9. For a long time we have underestimated the necessity of a reflection on universal income, a centralised government, a real global humanitarian act. We have ignored this by hiding in the trenches of neoliberalism, fooled by the idea of an eternal development of the driving force of capitalism. Not to mention the technological philosophies convinced that all limits could be overcome or, sooner or later, demolished. More in-depth, ideologies which promote a “return to normality” are meant for individuals who are unprepared to comprehend what is happening to our society and our planet during the last decades. It is clear that complex western societies have permitted semi-liberties that were before unimaginable, extremely comfortable ways of life and cures to illnesses that were once incurable. It is also true that many of these benefits were only for the ones at the top of the social pyramid and that they existed as a result of violence brought upon a massive amount of invisible individuals. The question is: do we want to construct a common alliance seeing how we feel the same in facing a common enemy? The individuals that are not apt for complex types of reasoning could react violently, with wrath and pain to all the consequences this change will have on their lives. A similar reaction is the one had when facing the diagnosis of a certain illness, in which we confuse the inevitable – “death will arrive shortly”– with the hope – “I still have so much that I would like to do''. We either have to start considering Covid-19 as terminal illness or otherwise, we risk leaving the house, giving the final blow to our collectiveness and as a consequence perish without having the time to mourn.

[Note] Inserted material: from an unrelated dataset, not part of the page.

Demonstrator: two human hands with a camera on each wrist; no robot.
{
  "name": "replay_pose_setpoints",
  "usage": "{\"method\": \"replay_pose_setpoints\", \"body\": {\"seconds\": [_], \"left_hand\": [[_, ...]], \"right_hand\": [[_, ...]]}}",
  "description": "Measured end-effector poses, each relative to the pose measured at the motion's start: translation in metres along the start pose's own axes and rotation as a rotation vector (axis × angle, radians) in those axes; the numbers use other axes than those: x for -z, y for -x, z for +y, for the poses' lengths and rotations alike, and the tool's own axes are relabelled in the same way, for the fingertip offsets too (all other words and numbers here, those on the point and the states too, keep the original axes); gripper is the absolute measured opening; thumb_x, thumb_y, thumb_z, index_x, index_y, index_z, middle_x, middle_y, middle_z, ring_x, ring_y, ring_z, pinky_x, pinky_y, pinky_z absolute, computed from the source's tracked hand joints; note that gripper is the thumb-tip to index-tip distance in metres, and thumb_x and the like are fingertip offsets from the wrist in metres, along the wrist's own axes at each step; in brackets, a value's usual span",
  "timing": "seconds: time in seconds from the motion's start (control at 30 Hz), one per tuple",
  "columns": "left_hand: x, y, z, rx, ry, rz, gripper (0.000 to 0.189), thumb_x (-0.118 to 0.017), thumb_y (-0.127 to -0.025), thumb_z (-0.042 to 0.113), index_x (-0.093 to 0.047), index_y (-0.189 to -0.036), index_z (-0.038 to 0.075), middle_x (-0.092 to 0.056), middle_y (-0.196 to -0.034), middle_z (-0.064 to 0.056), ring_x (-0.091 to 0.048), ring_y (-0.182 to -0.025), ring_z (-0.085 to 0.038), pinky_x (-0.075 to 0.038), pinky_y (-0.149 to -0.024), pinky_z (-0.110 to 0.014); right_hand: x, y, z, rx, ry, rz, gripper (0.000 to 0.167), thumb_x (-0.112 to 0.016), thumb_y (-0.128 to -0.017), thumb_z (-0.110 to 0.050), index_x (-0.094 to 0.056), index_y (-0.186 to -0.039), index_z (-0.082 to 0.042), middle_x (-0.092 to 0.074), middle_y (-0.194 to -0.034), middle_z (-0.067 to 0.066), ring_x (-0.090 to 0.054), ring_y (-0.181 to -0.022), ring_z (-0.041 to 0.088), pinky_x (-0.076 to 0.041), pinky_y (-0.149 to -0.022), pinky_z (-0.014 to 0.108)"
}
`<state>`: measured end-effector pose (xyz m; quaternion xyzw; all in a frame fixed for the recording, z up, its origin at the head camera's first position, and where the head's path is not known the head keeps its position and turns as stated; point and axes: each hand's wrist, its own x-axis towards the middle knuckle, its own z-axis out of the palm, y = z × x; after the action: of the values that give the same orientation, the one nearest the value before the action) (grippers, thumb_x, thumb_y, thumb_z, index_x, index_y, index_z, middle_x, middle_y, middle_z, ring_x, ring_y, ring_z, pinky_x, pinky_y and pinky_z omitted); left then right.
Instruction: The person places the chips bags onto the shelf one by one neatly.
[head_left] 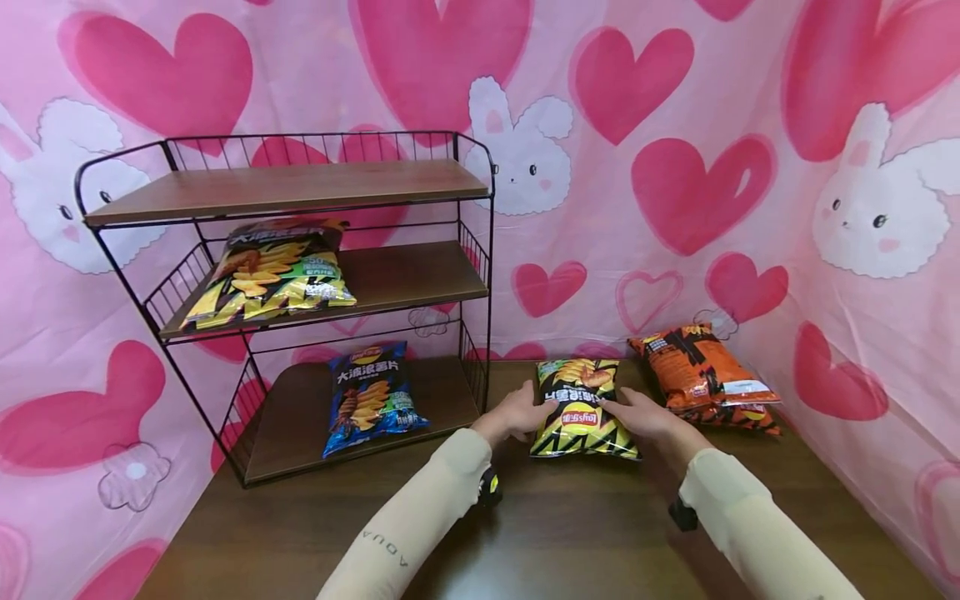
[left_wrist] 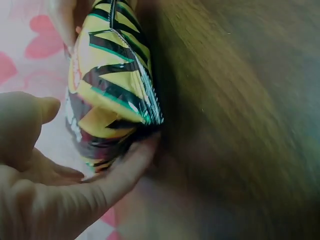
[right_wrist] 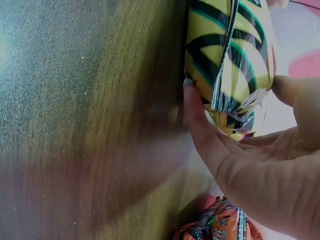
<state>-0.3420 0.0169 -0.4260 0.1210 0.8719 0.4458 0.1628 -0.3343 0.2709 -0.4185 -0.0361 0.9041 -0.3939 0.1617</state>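
Observation:
A yellow-and-black bag of potato chips lies on the brown table, its printed front upward. My left hand holds its left side; in the left wrist view a finger reaches under the bag's edge, while the thumb stands just off the front. On the opposite side my right hand grips the bag between the thumb above and a finger low at the edge. The bag's yellow striped end shows in the right wrist view. Its underside is hidden.
Left stands a black wire rack with three brown shelves. Another yellow-and-black chip bag lies on its middle shelf, a blue chip bag on the lowest. Orange chip bags are stacked at the right. A pink heart-print cloth hangs behind.

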Motion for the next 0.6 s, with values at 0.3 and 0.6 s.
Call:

10) The global organisation is already preparing alternative models to the previous one, as we can read in papers published by US most prestigious universities. Some examples of this preparation are some of the apps projected to trace our movements - even while limiting our personal freedom- intermittent quarantines, the end of the previous sociability in favour of a world made of masks and precautions. Although these are all alternative models, they do not scratch the anthropocentric one in any way, nonetheless.

Either intellectuals prepare themselves to a bold reaction to this alleged inevitable state of affairs, or in a few years time, the damage will be permanent.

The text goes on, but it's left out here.